Le Véritable Saint Genest

par

Genest

Genest : c’est un acteur, le plus fameux, le plus talentueux de Rome. Pour fêter un mariage dans la famille impériale, c’est à lui que l’empereur fait appel pour distraire ses hôtes :

 

« Le théâtre aujourd’hui fameux par ton mérite,

À ce noble plaisir puissamment sollicité ;

Et dans l’état qu’il est, ne peut sans être ingrat,

Nier de te devoir son plus brillant éclat […]

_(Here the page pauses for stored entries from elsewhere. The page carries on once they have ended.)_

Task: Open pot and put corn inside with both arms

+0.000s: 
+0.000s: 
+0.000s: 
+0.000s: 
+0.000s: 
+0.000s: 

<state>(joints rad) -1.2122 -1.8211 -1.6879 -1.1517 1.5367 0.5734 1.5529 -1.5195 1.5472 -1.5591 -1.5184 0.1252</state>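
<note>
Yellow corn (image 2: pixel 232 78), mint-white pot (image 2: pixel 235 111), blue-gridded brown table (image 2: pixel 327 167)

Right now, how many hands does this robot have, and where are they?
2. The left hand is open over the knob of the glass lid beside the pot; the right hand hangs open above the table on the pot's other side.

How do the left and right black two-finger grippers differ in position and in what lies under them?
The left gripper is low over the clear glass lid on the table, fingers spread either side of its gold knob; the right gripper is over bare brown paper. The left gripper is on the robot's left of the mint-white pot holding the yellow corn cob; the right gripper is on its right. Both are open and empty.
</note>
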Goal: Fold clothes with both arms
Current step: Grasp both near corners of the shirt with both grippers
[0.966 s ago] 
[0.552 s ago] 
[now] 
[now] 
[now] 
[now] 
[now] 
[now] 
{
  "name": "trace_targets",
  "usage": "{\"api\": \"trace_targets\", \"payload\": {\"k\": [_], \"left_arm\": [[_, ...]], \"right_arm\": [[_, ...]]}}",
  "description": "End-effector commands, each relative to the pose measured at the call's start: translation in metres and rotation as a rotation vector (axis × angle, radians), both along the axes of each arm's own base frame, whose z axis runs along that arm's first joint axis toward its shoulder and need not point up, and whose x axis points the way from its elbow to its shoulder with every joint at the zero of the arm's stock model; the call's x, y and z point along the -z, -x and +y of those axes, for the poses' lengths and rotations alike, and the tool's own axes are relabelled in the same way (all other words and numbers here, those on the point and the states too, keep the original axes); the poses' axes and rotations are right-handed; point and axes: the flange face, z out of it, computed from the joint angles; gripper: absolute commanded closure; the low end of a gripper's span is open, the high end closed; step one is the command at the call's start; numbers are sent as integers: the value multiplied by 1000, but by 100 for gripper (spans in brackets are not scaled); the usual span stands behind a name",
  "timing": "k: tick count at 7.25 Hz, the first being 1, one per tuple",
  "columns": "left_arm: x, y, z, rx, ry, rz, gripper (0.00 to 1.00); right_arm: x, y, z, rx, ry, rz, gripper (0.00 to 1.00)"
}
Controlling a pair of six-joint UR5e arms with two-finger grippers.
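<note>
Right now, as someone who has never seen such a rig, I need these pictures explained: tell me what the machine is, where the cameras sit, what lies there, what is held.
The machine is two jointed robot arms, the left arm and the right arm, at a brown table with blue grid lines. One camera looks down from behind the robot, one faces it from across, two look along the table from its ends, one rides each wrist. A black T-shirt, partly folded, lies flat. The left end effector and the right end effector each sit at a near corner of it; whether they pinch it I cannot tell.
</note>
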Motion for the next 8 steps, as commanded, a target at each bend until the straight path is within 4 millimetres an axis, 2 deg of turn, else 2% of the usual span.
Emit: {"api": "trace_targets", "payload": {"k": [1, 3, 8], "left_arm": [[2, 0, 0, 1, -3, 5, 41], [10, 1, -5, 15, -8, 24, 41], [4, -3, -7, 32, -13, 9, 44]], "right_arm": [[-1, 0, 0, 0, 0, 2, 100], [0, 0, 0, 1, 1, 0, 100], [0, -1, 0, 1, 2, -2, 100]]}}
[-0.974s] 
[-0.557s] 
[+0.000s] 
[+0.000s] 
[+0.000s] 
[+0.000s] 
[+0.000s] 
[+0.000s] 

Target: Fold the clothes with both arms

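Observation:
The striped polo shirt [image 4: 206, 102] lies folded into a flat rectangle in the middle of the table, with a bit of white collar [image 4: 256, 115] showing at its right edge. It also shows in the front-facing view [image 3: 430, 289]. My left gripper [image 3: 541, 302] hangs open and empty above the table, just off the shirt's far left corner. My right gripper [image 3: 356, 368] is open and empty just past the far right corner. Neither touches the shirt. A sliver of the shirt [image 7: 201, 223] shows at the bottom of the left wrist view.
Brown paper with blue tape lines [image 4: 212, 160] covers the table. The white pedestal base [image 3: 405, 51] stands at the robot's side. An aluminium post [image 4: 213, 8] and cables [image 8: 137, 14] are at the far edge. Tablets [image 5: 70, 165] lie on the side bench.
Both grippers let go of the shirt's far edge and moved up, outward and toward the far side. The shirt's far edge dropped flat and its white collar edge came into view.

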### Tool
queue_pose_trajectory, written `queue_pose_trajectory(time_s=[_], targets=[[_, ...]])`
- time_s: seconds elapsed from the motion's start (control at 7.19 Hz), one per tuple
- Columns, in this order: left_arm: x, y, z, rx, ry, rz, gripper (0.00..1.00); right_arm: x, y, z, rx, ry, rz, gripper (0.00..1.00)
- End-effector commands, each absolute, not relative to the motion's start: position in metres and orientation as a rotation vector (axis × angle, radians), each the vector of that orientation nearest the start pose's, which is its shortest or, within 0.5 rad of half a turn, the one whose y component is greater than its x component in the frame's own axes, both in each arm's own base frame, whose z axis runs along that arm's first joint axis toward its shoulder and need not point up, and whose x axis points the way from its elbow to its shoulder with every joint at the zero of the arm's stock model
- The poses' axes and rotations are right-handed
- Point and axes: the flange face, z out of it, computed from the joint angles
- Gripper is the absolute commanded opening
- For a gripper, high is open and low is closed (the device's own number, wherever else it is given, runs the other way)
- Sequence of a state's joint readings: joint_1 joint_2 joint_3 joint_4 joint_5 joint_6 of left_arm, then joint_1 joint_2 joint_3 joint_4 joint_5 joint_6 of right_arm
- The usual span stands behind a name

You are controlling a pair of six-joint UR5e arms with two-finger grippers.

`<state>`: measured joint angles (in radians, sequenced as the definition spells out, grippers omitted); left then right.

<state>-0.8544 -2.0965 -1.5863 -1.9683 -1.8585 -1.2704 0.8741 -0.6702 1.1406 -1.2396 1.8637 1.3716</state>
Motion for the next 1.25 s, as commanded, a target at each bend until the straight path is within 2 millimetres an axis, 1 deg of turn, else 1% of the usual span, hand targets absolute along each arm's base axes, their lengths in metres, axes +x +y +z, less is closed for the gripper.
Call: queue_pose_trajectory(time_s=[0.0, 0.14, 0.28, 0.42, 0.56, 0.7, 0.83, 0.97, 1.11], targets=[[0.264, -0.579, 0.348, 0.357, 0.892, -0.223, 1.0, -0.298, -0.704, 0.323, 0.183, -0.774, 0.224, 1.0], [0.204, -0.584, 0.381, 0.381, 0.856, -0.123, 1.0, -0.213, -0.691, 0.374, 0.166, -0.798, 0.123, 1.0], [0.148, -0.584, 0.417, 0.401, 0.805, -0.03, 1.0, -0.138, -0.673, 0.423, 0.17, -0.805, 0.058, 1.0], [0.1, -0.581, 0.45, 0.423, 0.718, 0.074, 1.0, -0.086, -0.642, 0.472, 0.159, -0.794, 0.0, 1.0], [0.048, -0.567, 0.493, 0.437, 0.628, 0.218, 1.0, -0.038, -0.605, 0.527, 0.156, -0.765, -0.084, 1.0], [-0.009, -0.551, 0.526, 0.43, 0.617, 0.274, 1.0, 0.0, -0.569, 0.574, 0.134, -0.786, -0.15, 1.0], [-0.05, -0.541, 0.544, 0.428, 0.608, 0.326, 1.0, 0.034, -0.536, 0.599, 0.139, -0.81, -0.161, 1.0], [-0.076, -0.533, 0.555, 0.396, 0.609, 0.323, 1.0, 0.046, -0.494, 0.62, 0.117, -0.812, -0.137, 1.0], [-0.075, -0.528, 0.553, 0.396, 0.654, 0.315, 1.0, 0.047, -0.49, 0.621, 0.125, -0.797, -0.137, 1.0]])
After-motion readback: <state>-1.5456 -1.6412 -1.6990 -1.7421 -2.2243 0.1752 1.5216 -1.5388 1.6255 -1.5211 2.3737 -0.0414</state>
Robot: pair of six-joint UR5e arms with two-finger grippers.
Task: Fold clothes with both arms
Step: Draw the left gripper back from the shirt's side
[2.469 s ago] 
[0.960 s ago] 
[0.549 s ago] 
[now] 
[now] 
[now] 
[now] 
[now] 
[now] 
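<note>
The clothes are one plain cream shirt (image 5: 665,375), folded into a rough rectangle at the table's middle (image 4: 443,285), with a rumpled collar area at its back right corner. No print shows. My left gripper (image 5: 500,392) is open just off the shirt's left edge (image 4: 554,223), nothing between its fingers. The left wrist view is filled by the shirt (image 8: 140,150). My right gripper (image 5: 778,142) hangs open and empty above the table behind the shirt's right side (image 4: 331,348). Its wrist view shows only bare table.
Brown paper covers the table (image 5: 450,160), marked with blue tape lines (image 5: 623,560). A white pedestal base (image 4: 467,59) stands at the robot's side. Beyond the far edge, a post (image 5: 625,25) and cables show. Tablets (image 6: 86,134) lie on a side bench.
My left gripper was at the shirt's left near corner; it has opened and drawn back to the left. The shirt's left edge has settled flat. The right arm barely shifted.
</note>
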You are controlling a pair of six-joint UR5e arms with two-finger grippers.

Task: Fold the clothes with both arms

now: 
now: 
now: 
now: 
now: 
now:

Par ton art les héros plutôt ressuscités,

Qu’imités en effet, et que représentés,

Des cent et mille ans après leurs funérailles,

Font encor des progrès, et gagnent des batailles,

Et sous leurs noms fameux établissent des lois »

 

Son art est tellement abouti qu’il devient littéralement le personnage qu’il incarne et lui donne une seconde vie. Au début de la pièce, il n’aime guère les chrétiens, aussi l’idée de jouer le rôle d’Adrian, soldat converti au christianisme et exécuté pour cela, lui plaît :

 

« Et la mort d’Adrian, l’un de ces obstinés,

Par vos derniers arrêts naguère condamnés,

Vous sera figurée avec un art extrême,

Et si peu différent de la vérité même,

Que vous nous avouerez de cette liberté,

Où César à César sera représenté. »

 

Pourtant, il va être pris à son propre jeu. Quand il est seul en scène et récite son texte, les paroles d’Adrian le poussent à réfléchir sur lui-même :

 

« Laisse à de lâches cœurs verser d’indignes larmes,

Tendre aux tyrans les mains, et mettre bas les armes ;

Toi, rends la gorge au fer, vois-en couler ton sang,

Et meurs, sans t’ébranler, debout, et dans ton rang. »

 

Puis il sent le texte qu’il récite le porter vers la foi :

 

« Dieux, prenez contre moi ma défense et la vôtre ;

D’effet, comme de nom, je me trouve être un autre ;

Je feins moins Adrian, que je ne le deviens,

Et prends avec son nom, des sentiments chrétiens »

 

Enfin Dieu lui-même fait entendre sa voix et lui déclare :

 

« Poursuis Genest ton personnage,

Tu n’imiteras point en vain ;

Ton salut ne dépend, que d’un peu de courage,

Et Dieu t’y prêtera la main. »

 

Le sort en est jeté, il ne reculera plus. À travers le texte et les mots d’Adrian qu’il a faits siens, Genest proclame sa foi devant l’empereur lui-même, en sachant quel sort l’attend. Il annonce son propre supplice à travers les mots d’Adrian :

 

« J’irai sans contrainte, où d’un illustre effort,

Les soldats de Jésus triomphent de la mort. »

 

Une fois arrêté, personne, pas même son amie Marcelle, ne peut le fléchir, et il marche au supplice sans trembler. Il est torturé, puis décapité :

 

« Voyant la force enfin, comme l’adresse vaine,

J’ai mis la tragédie, à sa dernière scène ;

Et fait, avec sa tête, ensemble séparer,

Le cher nom de son dieu, qu’il voulait proférer. »

 

déclare Plancien, préfet de l’empereur.